I'm not saying this isnt a good poem, i amjust offering some advice. Check out some of mine, i often write in this form. You just need to find your creative touch. Good luck and keep on keepin' on.
 — dmartin

thank you for your advice! i appreciate it. (;
 — ducktape

short declarative statements. the kind unsure/frightened/brain-damaged people make. to assure themselves of rightness. when they're not sure of right.

some of this is stilted, and not because of the declarations:
line 3 "It will continue to prosper," is awkward, as the speaker refers to him/herself as "it," then later as "I."
line 14: "Should this be the road I lead?" -- one takes a road, or leaves a road; but unless one is building, one rarely leads a road.
lines 2, 10 and 18 - "going" is such a weak word. i know it's used to show the struggle, but 3 times repitition slows the reading to a slog ... perhaps keeping it in 2, and rewording in 10 to "seems" and in 18 eliminating it altogether: "I guess everything is good," still carries the note of uncertainty.
 — Bloodfetish

thanks for your advice.  I will probably change it around, but not right away.  Eventually it will be posted differently.  Thanks again. (;
 — ducktape

I think the advice on the periods is a good one Duck.
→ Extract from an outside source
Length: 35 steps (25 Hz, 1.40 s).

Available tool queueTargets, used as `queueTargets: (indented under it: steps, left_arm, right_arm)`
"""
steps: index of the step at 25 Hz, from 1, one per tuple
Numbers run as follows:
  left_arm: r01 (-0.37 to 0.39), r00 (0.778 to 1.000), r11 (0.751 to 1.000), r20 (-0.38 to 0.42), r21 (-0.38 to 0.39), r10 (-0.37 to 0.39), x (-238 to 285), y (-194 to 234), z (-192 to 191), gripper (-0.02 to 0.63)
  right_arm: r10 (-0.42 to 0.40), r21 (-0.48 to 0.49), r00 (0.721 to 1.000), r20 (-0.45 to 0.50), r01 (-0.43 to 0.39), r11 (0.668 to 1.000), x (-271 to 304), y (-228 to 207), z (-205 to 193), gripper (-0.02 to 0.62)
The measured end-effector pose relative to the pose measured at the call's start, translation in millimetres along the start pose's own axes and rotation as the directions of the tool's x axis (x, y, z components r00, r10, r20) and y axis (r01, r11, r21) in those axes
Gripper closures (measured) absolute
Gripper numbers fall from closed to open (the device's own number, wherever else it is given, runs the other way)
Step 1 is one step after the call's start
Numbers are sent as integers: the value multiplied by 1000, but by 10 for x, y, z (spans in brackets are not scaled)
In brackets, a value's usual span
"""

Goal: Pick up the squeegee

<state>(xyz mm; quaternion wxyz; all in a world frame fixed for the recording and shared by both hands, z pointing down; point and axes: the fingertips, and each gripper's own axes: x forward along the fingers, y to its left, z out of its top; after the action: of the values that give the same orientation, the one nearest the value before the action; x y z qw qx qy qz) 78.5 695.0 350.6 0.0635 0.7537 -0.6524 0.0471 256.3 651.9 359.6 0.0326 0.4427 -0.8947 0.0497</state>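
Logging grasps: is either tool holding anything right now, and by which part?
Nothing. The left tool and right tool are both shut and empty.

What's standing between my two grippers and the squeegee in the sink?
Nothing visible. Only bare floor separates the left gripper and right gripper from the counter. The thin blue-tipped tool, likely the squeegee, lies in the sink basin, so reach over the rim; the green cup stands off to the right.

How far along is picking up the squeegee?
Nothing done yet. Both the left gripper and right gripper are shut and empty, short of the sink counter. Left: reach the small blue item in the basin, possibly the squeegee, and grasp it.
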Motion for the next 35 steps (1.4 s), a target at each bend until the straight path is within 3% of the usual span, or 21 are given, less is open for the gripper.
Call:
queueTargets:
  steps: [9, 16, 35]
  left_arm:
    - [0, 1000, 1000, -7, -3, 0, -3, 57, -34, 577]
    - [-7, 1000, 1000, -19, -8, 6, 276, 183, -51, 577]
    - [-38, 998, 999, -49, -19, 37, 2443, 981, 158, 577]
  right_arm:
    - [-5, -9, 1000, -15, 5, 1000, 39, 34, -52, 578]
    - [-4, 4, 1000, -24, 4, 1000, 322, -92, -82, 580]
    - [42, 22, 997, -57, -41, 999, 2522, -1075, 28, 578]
Good idea:0)
 — unknown

yo, duck ... i should have said in the earlier post that i liked and got it, but thought it could be better ....

--Bloodfetish
 — unknown

yeah, I understand what you mean.  thanks again. (;
 — ducktape

It's very simple. It's a good style. It reminds me of something i can't remember. Gives you sort of the feeling of a situation wiht yourself and feeling.
 — infinity

I like what you have done with this poem.
But maybe you should change the line "it will continue to prosper" for something that reads easier.
Still good work.

Giving it a 7+ as rating
 — AutumnTears

I like the sentiment, however, you've gotta lose the full stops at the end of every line, its disrupting the flow big time. Also the road i lead? doesnt make any sense, coz you cant lead a road as someone else also mentioned. All in all though, a good read. 7 for me
 — Bronte

I think I am stating the general opinion when I say you should really look into the full stop at the end of every line thing.
 — unknown

I can relate to this. This is something I would have written, if I were talented enough.
 — Lia

oh you're talented enough.  i know you are.
 — ducktape

pplz, i still haven't gotten around to editing the periods and such, but now that i am on summer break i will probably have more time. (;  thanks for all of your comments, i appreciate it!  (;
 — ducktape

l2: grammatically incorrect. things don't go "good," things go "well." don't sacrifice proper grammar to make an obvious rhyme.
l3: what is "it?" your life? your physical person? your bank account?
l5: again, what is the "it" that feels so cold inside?
l7: whom is still sleeping?
the unamed "it" goes on throughout the poem, and at no point is it clear to what "it" is referring.
l14: one doesn't "lead" a road
l16: why are you bleeding? you've discussed coldness (twice) but never mentioned any causation for "bleeding."
really, i think that the rhyme is seriously handicapping your ability to expand this into something meaningful. ditch the rhyme and describe the emotion you're attempting to convey in whatever terms come to mind, whether they rhyme or not.
 — unknown

(i told you what "it" was in the footnote.  only thing is that you have to figure out what i said down there.)  thanks 4 ur comments.  i will keep your suggestions in mind.  (;
 — ducktape

its just plain out BAD with non-poetic techniques and bad word choice.
 — unknown

i love th poem! good joib! wow1 i like the rhyming and its definetly going to my favorites!
 — linush

hey who ever says this has errors knows nothing about poems. In poems spelling and grammer doesnt matter!!!!!!!!!!!!!!!!!!!!!